Since I haven't been here long enough to find a hairdresser, I washed it myself. Problem is, my hair takes a boatload of time to dry. I usually wash it at night, wait until the morning and blow dry it then. I was too toasted to do that last night, so I figured I'd do it this morning. I'm in a decent hotel, so I called for room service. $25 coffee and danish. The lovely Indian woman who brought it to me unwrapped each piece and told me what it was. Milk, yogurt, danish, knife, fruit, and so on. Then she said flower. There is a little flower in a little vase on the tray. Ok, maybe the coffee was $5 and the flower $20. Dried my hair while drinking coffee.
I put some makeup on, just a little, in case I finally get to see college boyfriend in person. Checked out. Went to concierge to find out how to get to Bolton's Spicy Chicken and Fish. The Teutonic automaton looked at me with one eyebrow askew. I said, okay, I want to go to the Hermitage and Belle Meade. Which is closer to East Nashville (knowing that Bolton's is in East Nashville)? She whisked away the brochures for both Belle Meade and Hermitage, saying that I can't do both. Okay, show me on a map. The brochures reappeared. I am going to the Hermitage and then praying my GPS will stay on long enough to get me to chicken. That's really all I want out of Nashville.

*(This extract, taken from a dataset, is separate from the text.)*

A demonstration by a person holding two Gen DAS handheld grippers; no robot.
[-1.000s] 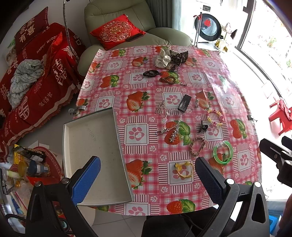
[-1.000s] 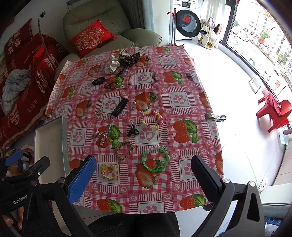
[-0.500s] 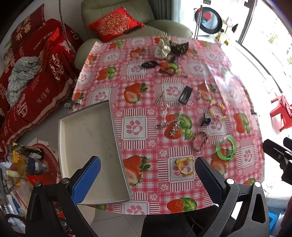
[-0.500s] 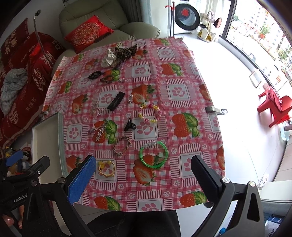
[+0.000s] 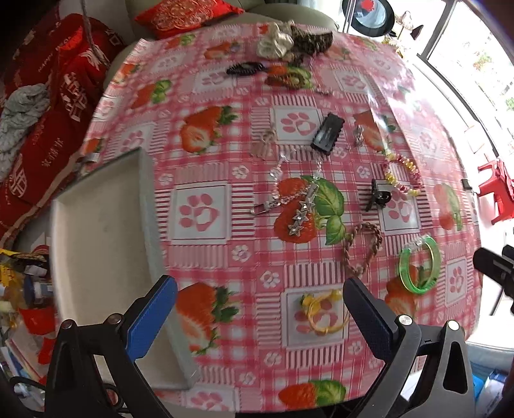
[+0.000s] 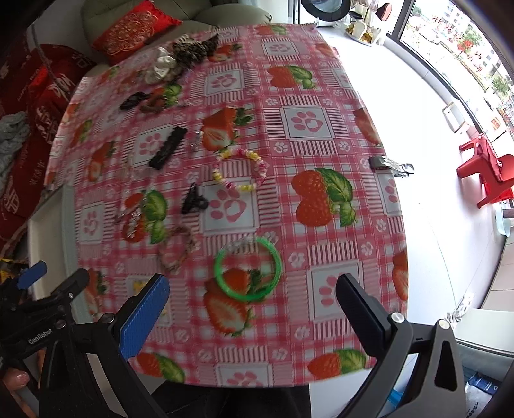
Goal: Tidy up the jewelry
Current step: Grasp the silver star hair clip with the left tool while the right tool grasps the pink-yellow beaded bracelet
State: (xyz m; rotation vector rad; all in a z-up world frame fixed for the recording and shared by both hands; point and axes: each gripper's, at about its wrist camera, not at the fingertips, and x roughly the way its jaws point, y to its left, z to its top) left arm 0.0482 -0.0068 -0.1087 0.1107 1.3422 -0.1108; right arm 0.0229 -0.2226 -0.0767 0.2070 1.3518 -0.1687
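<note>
both tools wide open, empty

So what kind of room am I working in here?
Most likely a home living room: a green sofa with a red embroidered cushion behind the table, and a washing machine by a large window.

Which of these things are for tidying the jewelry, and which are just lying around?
For the job:
green bangle
yellow bracelet
braided bracelet
beaded bracelet
white tray
left gripper and right gripper, both open

Just lying around:
red cushion
red blanket
red chair
</note>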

College boyfriend called. Left phone in car last night. Has to see daughter cheer. Maybe we can get a coffee or a smoothie. Smoothie? Bought Exclusive Reopening Key Chain from gift shop. Got in Woody. This is Katherine. She likes him. So do three twenty-something girls, one of them quite fetching in a Pucci-esque tunic. We all like it, she said. I was hoping for Taylor Swift, whats-her-name Cyrus (Hanna Montana all sexed up) and Dolly Parton, but there you have it.
Took me 10 minutes to get from hotel to road. This doesn't seem like a lot, but I was going directly to the road I came in on. It dropped me on some road that has no choice where to go. I took it. I knew this was most certainly not the way the little map on the brochure showed, but never one to be constrained by the correct directions, I let fate lead my way. I passed Hechter's Bakery, next to Jimmy's Shoe Repair (y not ie, must have been a regional thing). Big!Lots. I know there are lots of Big!Lots around. There's even one in the next town from me. But there's nothing like a Big!Lots near Opryland! It's a festival of exclamation points. Billboard for lots of f.... I thought it said fried foods. Hey, the picture had a lot of fried stuff on it. And like magic, the arrow for the Hermitage. Andrew Jackson's plantation is in a strip mall. Kind of. It's in between apartment buildings, big box stores and the freeway. Nevertheless, my imaginary boyfriend and I came to see it. They wouldn't let Brad in even if I paid the very real ticket price for his very imaginary body. This is Brad sulking in the parking lot.
I hate audio tours, so in the museum I actually looked at the exhibits and asked questions. This is what I know as fact about Andrew Jackson's personal life. His wife wasn't divorce when married him. She died from lung and heart stuff and also depression. He adopted a kid. A male friend moved into the White House with him. Here's my interpretation. Rachel was a beard. She got tired of it. They had to adopt his bastard. He and his boyfriend Ralph Earl lived happily ever after.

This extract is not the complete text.